In this long, often surprisingly candid narrative, Obama depicts a callow youth spent playing basketball and “getting loaded,” his early reading of difficult authors serving as a way to impress coed classmates. (“As a strategy for picking up girls, my pseudo-intellectualism proved mostly worthless,” he admits.) Yet seriousness did come to him in time and, with it, the conviction that America could live up to its stated aspirations. His early political role as an Illinois state senator, itself an unlikely victory, was not big enough to contain Obama’s early ambition, nor was his term as U.S. Senator. Only the presidency would do, a path he painstakingly carved out, vote by vote and speech by careful speech. As he writes, “By nature I’m a deliberate speaker, which, by the standards of presidential candidates, helped keep my gaffe quotient relatively low.” The author speaks freely about the many obstacles of the race—not just the question of race and racism itself, but also the rise, with “potent disruptor” Sarah Palin, of a know-nothingism that would manifest itself in an obdurate, ideologically driven Republican legislature.

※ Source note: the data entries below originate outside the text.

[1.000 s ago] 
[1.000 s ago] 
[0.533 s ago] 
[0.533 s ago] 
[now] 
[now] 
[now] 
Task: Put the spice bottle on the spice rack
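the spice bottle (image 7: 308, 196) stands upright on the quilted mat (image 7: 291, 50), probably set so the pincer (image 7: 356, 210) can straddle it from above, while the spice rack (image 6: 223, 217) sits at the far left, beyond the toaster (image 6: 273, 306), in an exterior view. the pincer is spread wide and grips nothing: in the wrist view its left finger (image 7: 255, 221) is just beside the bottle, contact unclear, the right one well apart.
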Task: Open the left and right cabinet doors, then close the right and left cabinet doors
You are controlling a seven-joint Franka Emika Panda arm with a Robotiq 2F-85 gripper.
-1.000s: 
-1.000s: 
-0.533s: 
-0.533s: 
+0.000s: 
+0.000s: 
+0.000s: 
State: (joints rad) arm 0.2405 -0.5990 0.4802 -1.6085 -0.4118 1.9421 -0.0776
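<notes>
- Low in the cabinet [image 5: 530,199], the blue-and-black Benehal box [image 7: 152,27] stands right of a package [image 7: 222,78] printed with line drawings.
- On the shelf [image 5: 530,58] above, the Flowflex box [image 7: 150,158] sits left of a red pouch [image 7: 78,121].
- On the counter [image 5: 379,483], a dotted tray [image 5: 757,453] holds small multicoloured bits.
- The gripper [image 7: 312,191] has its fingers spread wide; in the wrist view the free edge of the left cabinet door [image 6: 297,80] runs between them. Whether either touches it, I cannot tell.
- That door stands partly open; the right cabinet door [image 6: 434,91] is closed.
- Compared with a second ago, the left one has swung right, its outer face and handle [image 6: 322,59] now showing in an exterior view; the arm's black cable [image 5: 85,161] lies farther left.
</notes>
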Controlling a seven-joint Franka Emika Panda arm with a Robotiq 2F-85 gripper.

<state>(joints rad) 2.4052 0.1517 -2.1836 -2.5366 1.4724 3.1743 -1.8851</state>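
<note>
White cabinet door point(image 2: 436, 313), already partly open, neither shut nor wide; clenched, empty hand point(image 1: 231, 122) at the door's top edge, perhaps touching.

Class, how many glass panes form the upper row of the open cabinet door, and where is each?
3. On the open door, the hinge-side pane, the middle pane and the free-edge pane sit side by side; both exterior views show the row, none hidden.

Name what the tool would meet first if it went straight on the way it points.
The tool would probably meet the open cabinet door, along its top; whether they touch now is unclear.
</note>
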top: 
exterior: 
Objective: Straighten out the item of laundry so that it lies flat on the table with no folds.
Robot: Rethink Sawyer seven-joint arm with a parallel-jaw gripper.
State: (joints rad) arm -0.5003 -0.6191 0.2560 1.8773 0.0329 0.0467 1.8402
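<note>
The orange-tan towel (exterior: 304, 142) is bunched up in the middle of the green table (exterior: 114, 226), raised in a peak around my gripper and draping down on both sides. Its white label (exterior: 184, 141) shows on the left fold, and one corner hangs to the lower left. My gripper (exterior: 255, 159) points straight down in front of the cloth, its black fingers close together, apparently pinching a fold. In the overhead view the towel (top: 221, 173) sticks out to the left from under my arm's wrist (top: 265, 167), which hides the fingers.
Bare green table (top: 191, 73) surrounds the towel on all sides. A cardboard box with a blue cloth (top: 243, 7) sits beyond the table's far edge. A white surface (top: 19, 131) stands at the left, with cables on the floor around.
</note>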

Not to mention the meddlings of Donald Trump, who turns up in this volume for his idiotic “birther” campaign while simultaneously fishing for a contract to build “a beautiful ballroom” on the White House lawn. A born moderate, Obama allows that he might not have been ideological enough in the face of Mitch McConnell, whose primary concern was then “clawing [his] way back to power.” Indeed, one of the most compelling aspects of the book, as smoothly written as his previous books, is Obama’s cleareyed scene-setting for how the political landscape would become so fractured—surely a topic he’ll expand on in the next volume.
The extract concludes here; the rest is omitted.